Lorilee outlines five ways to get rid of stuff, and for some reason, storage wasn’t one of them.  Well, we won’t revisit exactly how much stuff we have in storage, but suffice it to say, a lot.  So, I need to take a second look at how to get rid of stuff.

  1. Throw it away.  My kids could do better learning this. My strategy to teach them such a lesson is have them pick up (by hand) all the little pieces of paper they find such joy in shredding.  Amazing what a difference that makes.  Maybe some day they will get tired of picking it up and stop throwing it down.  What a concept!
  2. Recycle.  When we lived in a house, our city offered recycling pickup, and we were avid recyclers.  Now, that we live in an apartment and don’t have recycling pickup, it’s much harder.  My husband tries to take it with him once a week to drop off at a recycling station, but we put out a lot more than he can take in a week.  Therefore, I have backed off recycling and just opt to trash a3 lot.  It’s most annoying to have a pile of recyclable trash next to the door and does little to give me a sense of minimalism.
  3. Donate.  The guys at Goodwill almost knew me by name during our move last spring.  I made multiple trips to get rid of stuff that I just didn’t know what else to do with.  We got a little desparate the week before closing and were so grateful for their help in taking our stuff.  What we don’t need may be a huge blessing to someone else, and I’m all for making other people’s day.
  4. Sell.  I have sold a lot of stuff on CraigsList and eBay, but it’s time consuming.  I reserve big items, like furniture, for CraigsList, and somewhat valuable, but easily mailable items, for eBay.  If I have to spend too much time packaging and mailing, I’d better be making a decent return on the listing.  Otherwise, it’s just too much trouble.  We had multiple garage sales during our initial clean-out phases, but I can’t say we ever made a killing.  It was a fine line between too much trouble and a little extra cash.  Now that we don’t have a place to do a garage sale, I’m not sure what we’ll do.  We could borrow a driveway from a friend or family member, but is it worth the trouble?  I haven’t decided.
  5. Give away.  This is really my favorite option.  I love to bless people.  I remember one time I had several Pampered Chef stoneware pans.  I still have quite a collection (which I use!), but I had a few pieces, like a mini-loaf pan, that I only used at Christmas or for bake sales.  So, I gave them to another PC-fan.  I’ve borrowed them back a few times, but she stores them, not me (hehehe).

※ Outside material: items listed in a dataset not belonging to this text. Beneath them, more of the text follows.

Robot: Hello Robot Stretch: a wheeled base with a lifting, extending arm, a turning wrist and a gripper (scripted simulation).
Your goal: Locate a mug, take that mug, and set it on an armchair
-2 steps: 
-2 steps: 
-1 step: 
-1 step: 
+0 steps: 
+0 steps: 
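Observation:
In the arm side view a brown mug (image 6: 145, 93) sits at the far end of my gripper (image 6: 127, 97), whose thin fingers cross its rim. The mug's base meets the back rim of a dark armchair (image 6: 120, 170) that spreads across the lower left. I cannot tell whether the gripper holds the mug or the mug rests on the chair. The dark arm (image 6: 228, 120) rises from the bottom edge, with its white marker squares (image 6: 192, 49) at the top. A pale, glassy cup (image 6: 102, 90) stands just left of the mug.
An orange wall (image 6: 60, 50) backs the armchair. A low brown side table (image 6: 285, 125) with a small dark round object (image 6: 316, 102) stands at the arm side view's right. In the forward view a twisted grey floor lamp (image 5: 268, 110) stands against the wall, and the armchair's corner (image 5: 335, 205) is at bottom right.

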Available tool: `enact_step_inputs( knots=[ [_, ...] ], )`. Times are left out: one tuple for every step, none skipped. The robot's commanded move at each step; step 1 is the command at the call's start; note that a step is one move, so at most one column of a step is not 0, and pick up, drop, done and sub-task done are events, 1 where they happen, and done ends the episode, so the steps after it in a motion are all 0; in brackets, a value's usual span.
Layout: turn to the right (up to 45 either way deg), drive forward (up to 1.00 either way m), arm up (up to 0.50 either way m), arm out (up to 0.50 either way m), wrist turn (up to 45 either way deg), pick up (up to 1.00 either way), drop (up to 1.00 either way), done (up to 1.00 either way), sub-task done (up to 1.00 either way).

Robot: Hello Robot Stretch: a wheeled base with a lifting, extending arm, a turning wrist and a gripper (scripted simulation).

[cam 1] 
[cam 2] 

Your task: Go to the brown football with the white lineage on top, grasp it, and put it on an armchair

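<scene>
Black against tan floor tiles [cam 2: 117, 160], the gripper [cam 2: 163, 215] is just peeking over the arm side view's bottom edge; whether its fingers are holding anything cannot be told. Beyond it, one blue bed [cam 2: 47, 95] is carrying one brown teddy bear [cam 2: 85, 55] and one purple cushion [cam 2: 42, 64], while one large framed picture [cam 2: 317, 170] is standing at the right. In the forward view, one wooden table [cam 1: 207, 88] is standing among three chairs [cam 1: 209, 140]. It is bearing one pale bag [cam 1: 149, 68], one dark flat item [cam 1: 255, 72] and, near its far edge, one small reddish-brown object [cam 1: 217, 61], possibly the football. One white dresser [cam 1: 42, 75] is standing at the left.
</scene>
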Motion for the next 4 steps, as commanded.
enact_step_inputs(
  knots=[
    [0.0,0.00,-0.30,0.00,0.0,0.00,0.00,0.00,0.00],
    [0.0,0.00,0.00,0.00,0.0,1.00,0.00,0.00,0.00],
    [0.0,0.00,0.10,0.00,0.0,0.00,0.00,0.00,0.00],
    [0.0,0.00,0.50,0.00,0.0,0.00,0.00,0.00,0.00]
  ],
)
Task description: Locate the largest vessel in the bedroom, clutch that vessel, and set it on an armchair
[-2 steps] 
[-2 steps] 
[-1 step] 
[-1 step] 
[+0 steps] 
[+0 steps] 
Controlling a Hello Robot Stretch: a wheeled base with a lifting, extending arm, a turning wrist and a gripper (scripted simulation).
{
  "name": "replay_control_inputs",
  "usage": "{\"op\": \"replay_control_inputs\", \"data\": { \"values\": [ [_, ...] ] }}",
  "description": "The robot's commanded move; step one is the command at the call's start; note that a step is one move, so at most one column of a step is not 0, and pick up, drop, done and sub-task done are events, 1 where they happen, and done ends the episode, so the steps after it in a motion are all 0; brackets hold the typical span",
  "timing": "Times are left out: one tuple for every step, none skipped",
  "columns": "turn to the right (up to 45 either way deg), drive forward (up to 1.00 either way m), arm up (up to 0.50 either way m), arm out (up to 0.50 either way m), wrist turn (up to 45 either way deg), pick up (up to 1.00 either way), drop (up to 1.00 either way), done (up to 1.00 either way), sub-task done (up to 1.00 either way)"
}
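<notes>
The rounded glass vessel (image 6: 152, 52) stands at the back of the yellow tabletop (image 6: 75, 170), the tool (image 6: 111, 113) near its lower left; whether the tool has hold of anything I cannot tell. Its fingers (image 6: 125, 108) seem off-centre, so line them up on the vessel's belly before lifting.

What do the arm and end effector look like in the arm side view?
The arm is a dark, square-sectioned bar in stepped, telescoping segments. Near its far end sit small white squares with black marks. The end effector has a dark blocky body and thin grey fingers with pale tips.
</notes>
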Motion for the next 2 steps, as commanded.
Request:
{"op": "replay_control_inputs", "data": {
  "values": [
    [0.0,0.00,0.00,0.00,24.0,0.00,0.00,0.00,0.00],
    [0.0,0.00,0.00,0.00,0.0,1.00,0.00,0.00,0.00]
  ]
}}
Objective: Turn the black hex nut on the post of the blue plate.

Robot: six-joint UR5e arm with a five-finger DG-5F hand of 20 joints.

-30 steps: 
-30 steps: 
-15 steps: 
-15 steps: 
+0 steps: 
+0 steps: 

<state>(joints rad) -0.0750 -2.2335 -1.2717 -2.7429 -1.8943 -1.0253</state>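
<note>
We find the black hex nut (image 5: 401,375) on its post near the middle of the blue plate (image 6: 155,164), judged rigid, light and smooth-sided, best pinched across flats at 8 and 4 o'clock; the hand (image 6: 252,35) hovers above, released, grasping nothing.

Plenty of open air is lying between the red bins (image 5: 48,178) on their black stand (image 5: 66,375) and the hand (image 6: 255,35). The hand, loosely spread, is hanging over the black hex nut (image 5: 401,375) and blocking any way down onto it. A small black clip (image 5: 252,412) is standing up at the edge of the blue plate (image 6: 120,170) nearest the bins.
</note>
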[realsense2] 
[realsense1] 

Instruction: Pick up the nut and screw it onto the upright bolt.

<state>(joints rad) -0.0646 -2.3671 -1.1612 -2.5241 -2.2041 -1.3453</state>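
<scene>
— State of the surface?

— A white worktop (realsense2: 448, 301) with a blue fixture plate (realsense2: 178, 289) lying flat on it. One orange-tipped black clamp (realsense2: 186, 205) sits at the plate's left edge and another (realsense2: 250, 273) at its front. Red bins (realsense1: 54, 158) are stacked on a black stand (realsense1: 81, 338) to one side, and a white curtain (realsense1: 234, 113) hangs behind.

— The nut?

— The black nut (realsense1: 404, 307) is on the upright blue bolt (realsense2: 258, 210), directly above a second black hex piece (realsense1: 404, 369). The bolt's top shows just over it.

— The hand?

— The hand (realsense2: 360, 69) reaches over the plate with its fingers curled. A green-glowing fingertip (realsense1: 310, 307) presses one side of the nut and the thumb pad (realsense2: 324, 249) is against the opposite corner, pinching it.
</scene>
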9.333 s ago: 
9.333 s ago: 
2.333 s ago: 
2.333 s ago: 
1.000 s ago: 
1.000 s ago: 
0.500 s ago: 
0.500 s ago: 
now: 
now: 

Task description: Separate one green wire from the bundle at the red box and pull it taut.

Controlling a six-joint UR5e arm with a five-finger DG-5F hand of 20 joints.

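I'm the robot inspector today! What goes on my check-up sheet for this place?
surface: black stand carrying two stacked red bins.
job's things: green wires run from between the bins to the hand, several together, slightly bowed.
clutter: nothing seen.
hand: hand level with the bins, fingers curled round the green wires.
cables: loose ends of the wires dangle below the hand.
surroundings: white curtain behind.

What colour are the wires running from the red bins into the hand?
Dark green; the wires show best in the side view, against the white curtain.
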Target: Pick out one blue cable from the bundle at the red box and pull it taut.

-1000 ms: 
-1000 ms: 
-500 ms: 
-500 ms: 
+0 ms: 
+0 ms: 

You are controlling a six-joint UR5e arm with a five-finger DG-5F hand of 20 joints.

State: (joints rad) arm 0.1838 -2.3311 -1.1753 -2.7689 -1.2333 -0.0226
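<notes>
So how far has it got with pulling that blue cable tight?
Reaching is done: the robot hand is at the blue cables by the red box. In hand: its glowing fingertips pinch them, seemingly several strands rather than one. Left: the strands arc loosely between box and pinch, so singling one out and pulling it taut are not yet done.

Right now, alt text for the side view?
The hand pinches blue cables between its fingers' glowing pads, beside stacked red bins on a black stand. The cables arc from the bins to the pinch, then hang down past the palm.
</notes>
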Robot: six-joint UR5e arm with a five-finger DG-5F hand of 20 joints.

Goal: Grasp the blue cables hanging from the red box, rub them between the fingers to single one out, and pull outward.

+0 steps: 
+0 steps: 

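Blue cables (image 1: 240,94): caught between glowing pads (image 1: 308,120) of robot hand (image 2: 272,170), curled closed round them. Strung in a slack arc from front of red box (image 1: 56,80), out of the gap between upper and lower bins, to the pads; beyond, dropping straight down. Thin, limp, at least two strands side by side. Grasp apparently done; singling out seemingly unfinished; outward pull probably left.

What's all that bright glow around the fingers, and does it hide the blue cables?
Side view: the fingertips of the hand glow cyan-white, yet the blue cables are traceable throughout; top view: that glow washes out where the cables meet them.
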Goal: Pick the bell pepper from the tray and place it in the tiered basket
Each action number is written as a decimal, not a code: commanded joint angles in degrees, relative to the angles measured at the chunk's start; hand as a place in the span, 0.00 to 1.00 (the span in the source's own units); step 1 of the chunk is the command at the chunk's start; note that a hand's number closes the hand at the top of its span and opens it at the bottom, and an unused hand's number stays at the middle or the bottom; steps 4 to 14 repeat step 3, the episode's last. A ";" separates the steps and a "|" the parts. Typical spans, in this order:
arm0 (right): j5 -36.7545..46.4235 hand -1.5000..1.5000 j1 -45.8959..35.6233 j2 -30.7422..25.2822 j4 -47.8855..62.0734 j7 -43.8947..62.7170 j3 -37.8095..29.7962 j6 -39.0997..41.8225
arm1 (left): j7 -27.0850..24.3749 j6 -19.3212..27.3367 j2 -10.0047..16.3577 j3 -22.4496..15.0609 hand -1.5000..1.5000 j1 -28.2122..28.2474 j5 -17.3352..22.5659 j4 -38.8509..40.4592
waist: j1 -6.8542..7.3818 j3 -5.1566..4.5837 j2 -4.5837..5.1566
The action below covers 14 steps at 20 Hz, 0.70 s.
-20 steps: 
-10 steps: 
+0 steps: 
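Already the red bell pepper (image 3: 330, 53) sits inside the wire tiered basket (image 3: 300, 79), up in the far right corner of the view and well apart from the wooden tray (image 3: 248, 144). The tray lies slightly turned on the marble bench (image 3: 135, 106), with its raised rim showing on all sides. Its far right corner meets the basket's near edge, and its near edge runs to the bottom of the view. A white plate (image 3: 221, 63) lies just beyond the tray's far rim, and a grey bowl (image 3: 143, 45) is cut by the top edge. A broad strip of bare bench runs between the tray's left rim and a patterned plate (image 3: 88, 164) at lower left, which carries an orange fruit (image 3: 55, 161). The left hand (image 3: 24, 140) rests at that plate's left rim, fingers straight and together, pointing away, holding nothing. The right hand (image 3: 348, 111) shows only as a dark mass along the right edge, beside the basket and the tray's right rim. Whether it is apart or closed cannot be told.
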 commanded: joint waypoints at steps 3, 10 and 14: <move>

Almost everything I have at this point is for a reason: future use, family heirloom, memory maker.  I want to be use my resources wisely and make money when appropriate.  However, I don’t want to be guilty of keeping anything just because I can’t get some payback on it.  I know people who hoard to the point of selfishness.  Please, Lord, don’t let that be me.  I also don’t see the point of paying storage fees to keep something I could buy again later for half the price.  Duh!

So, what about you?  How do you pave the path for disposing of stuff?